Favorable à « une Corse autonome dans une France solidaire», Maria Guidicelli considère que ce vote permet d'ouvrir le champ des possibles : « Il ne fige rien, mais s'offre au contraire une possibilité d'évolution avec, en toile de fond, l'avenir de la Corse », a-t-elle souligné.
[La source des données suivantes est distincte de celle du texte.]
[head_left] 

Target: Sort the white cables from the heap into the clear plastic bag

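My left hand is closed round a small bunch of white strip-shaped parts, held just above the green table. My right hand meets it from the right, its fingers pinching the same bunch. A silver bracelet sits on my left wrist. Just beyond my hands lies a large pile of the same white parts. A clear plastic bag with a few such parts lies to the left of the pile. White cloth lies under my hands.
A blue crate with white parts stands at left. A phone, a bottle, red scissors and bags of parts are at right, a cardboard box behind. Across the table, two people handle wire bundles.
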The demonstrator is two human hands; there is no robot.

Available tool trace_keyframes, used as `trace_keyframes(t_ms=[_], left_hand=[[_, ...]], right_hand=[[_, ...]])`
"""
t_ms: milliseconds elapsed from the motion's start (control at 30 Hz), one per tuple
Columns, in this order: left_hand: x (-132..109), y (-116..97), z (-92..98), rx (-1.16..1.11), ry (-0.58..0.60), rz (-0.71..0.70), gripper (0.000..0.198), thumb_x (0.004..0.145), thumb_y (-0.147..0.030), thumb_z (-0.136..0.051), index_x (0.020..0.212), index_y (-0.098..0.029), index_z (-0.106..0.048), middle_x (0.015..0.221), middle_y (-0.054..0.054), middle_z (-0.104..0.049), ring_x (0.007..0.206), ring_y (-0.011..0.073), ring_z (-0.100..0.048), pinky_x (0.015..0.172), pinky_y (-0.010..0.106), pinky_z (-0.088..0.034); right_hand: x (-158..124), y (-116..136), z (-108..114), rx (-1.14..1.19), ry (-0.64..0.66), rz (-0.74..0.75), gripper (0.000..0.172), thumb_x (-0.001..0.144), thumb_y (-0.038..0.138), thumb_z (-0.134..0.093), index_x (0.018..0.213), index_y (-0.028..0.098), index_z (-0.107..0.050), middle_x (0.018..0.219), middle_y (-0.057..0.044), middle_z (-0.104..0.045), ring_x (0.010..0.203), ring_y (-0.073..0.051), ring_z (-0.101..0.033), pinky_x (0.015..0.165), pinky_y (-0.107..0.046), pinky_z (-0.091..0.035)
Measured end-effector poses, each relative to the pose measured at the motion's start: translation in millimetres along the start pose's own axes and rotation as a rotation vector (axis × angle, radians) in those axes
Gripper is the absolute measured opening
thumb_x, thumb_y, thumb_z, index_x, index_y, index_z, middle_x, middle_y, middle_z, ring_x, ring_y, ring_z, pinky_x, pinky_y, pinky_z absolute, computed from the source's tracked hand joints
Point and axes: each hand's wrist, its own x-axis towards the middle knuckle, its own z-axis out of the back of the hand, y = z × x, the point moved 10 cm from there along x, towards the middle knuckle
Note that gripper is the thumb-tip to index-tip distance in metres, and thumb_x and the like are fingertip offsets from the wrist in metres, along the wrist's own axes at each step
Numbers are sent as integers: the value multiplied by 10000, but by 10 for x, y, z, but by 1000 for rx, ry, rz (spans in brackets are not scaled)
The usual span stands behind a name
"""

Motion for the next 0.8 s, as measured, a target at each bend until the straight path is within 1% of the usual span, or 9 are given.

Comme tous les grands dossiers de cette mandature, le Padduc est suspendu à une hypothétique révision constitutionnelle. Paul Giacobbi l'a répété : «Le Padduc est un document politique qui s'inscrit dans l'ensemble des débats sur la révision constitutionnelle. Il y a une anti-constitutionnalité inhérente au Padduc. Il faudra régler cette affaire». Le sujet sera évoqué dès lundi avec la ministre Marylise Lebranchu.

Le projet a été adopté avec une majorité de 36 voix : celles des nationalistes de Femu A Corsica (11 élus), Corsica Libera (3), Paul-Felix Benedetti, du Front de gauche (6 élus), Socialistes (10), Corse Social Démocrate (4) et François Tatti qui s'est désolidarisé du groupe Gauche Républicaine. Les trois autres membres du groupe Gauche Républicaine dont Aline Castellani se sont abstenus. A droite, 10 élus du groupe Rassembler pour la Corse ont voté contre. A droite toujours, Anne-Marie Natali et Antoine Sindali, étaient absents…

Désormais les deux premières marches du Padduc sont franchies. Reste, la troisième, la plus délicate. Celle qui abordera le schéma d'aménagement territorial et qui organisera la déclinaison spatiale du Padd. Ce sera la nouvelle épreuve de la majorité pour les six prochains mois.